▸ What the task requires: Below are the records; give again exactly the line with "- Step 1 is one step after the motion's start", the line with "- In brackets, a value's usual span", and each line that lies between them, and nothing besides.

▸ Data supplied:

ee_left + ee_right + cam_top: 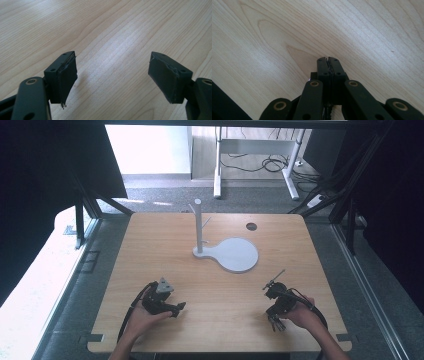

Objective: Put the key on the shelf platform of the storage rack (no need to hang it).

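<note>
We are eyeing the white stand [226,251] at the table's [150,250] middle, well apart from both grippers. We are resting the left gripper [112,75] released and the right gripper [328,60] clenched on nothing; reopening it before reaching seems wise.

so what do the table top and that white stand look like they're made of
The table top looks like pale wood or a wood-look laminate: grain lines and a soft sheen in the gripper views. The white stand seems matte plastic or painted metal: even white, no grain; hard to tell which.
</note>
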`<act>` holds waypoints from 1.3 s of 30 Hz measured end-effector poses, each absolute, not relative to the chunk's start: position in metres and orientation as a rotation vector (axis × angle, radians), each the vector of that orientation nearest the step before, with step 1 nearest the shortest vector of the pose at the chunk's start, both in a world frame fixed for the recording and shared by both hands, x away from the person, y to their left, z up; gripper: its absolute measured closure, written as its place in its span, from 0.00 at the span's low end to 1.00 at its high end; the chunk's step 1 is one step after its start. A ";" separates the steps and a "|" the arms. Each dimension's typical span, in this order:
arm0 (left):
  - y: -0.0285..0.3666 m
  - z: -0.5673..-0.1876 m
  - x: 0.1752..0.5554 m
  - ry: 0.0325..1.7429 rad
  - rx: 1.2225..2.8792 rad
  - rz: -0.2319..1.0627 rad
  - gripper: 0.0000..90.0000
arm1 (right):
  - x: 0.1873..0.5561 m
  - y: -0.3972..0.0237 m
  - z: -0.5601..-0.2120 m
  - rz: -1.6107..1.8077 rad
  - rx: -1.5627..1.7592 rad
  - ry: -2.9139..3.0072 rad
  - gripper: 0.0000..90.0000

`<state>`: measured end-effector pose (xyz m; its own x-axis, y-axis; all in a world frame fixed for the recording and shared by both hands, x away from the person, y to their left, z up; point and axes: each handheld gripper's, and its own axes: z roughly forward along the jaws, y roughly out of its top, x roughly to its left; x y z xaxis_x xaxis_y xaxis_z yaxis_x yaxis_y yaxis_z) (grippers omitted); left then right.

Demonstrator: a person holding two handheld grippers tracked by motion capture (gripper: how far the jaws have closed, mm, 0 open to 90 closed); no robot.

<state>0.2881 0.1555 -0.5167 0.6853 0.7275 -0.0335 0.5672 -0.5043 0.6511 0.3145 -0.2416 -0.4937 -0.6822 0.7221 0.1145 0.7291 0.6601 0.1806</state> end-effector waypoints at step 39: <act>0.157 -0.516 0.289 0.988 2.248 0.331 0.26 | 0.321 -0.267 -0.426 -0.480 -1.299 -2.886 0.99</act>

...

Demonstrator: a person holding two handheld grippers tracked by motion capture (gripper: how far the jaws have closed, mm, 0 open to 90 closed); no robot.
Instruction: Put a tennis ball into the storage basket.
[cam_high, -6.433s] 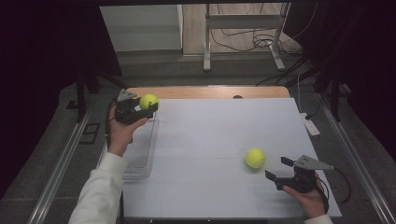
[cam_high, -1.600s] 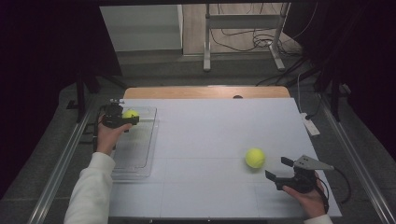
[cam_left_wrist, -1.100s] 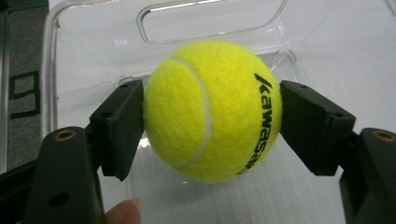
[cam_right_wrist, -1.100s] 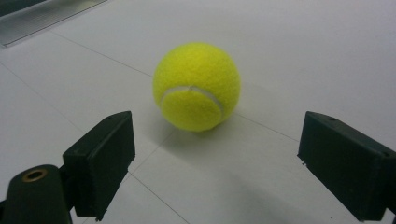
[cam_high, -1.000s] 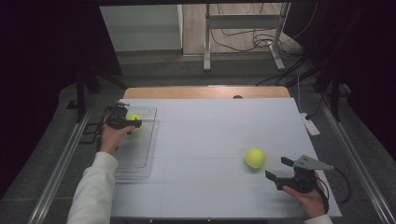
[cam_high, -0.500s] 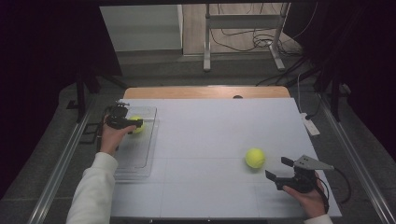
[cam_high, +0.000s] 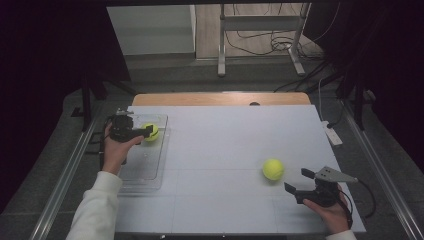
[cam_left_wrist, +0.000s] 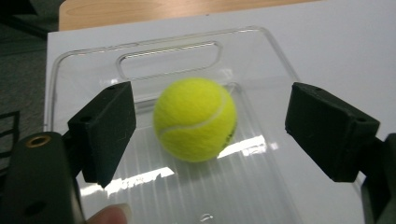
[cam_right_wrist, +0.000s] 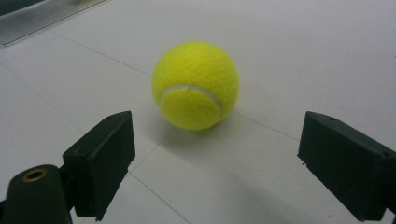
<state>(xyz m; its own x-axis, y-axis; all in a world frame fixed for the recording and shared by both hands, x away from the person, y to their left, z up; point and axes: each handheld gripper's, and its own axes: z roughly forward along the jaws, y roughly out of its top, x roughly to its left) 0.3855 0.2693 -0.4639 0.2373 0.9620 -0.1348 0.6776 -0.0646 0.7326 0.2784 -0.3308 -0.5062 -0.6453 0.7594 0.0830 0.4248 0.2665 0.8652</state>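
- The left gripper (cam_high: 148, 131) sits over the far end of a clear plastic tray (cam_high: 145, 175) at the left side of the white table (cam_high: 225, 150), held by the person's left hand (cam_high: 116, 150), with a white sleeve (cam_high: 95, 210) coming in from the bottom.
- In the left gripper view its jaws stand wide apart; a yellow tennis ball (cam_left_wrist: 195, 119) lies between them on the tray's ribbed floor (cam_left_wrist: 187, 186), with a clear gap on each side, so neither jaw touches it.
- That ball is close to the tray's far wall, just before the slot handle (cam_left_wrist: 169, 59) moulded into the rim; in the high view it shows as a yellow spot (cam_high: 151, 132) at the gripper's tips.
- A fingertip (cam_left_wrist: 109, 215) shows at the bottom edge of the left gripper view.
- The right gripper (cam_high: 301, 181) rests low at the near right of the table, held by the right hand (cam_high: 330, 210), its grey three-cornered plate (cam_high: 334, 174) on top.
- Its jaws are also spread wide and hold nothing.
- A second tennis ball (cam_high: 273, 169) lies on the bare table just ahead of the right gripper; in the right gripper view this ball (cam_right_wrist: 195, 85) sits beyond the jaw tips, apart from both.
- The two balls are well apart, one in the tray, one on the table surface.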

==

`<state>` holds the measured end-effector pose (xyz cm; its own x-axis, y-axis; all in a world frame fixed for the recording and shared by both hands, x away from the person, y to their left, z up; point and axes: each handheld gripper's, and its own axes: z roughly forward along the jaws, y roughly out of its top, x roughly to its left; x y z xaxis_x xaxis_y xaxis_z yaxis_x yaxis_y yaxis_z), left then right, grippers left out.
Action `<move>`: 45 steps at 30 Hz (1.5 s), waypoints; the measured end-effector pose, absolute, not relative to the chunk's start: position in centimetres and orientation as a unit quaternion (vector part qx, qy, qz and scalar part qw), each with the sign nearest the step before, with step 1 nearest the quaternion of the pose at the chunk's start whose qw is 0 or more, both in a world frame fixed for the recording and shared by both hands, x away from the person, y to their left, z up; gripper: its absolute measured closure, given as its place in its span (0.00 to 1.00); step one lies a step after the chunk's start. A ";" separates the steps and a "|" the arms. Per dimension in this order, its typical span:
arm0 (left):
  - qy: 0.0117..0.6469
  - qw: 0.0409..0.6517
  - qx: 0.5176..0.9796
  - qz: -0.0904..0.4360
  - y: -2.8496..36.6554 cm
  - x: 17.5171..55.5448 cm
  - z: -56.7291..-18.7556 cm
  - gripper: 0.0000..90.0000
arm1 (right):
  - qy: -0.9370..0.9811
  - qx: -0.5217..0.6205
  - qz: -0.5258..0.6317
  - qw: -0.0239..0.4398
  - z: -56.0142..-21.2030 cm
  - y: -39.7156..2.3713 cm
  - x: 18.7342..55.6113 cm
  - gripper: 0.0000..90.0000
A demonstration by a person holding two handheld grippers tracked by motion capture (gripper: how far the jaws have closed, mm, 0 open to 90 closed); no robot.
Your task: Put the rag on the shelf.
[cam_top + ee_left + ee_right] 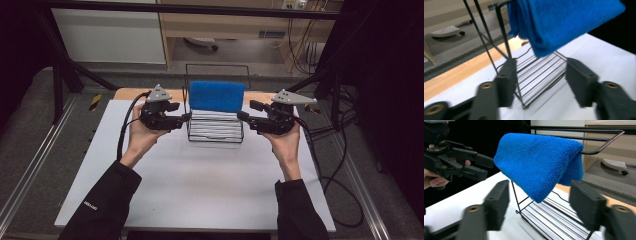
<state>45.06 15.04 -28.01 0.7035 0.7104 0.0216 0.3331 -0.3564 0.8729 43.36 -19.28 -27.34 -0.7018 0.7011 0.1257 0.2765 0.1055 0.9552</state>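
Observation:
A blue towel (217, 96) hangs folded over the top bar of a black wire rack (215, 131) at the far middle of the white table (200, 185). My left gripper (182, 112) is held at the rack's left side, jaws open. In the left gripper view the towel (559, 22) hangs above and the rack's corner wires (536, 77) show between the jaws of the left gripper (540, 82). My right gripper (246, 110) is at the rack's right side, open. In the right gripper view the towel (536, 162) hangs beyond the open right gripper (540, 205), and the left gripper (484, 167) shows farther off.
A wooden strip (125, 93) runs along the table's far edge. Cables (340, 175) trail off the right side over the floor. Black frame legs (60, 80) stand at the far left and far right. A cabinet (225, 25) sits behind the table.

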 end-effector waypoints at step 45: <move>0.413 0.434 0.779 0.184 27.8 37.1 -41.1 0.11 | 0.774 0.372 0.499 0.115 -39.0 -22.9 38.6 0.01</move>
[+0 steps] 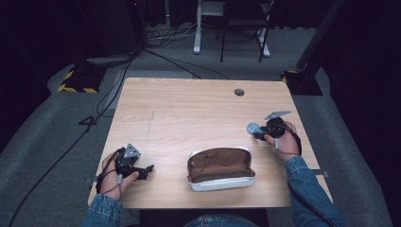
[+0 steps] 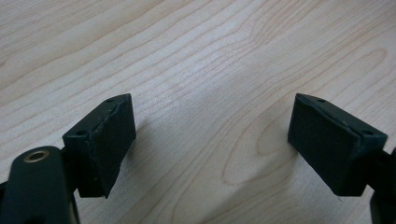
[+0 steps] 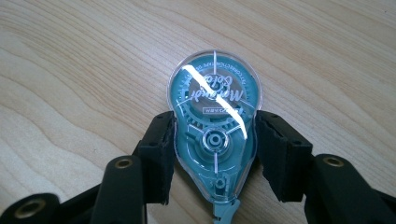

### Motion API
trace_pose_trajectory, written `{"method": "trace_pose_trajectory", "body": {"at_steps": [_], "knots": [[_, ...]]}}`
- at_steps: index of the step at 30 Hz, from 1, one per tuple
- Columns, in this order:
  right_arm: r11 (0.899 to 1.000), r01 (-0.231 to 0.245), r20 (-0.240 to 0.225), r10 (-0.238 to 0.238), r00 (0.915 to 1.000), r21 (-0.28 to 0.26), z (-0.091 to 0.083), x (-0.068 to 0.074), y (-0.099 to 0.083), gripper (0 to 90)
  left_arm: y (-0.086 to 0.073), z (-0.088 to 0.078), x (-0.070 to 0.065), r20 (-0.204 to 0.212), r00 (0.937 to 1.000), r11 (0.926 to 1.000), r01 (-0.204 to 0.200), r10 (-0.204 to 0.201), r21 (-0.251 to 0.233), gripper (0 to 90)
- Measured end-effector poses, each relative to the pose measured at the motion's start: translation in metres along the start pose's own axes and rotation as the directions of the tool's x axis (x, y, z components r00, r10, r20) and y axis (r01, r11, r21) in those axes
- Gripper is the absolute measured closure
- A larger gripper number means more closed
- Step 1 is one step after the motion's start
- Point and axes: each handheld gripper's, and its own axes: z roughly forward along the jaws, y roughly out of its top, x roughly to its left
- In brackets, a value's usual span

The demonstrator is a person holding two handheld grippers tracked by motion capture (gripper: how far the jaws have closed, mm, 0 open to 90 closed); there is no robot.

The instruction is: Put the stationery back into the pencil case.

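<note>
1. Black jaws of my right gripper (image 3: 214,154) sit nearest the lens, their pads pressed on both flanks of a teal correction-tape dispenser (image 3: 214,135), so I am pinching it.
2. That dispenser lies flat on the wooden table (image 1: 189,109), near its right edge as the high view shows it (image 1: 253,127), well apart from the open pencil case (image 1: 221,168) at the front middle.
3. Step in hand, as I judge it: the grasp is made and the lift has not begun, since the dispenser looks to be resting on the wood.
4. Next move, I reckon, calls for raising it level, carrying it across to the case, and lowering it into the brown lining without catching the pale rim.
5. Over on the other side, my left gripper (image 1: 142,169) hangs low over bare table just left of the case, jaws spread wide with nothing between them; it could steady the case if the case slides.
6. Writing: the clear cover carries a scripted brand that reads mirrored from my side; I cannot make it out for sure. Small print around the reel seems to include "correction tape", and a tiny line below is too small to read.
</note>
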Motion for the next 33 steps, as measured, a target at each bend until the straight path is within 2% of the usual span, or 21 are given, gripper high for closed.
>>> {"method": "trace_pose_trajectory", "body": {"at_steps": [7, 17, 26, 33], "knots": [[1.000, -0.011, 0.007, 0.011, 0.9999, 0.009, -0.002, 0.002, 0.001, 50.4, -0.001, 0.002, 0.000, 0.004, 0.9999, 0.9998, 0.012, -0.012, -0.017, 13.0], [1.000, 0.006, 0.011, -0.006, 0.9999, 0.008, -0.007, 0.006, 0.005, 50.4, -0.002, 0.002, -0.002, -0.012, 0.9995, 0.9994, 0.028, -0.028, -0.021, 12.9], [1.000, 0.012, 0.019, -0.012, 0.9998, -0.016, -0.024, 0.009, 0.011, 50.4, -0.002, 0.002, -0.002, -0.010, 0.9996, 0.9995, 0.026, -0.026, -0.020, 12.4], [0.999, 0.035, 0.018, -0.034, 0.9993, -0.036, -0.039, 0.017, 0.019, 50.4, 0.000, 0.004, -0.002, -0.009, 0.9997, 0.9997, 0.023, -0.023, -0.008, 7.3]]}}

▸ Answer space:
- Step 1 is one step after the motion's start
- Point and axes: each handheld gripper's, and its own axes: z roughly forward along the jaws, y roughly out of its top, x roughly to its left
- In brackets, a value's usual span

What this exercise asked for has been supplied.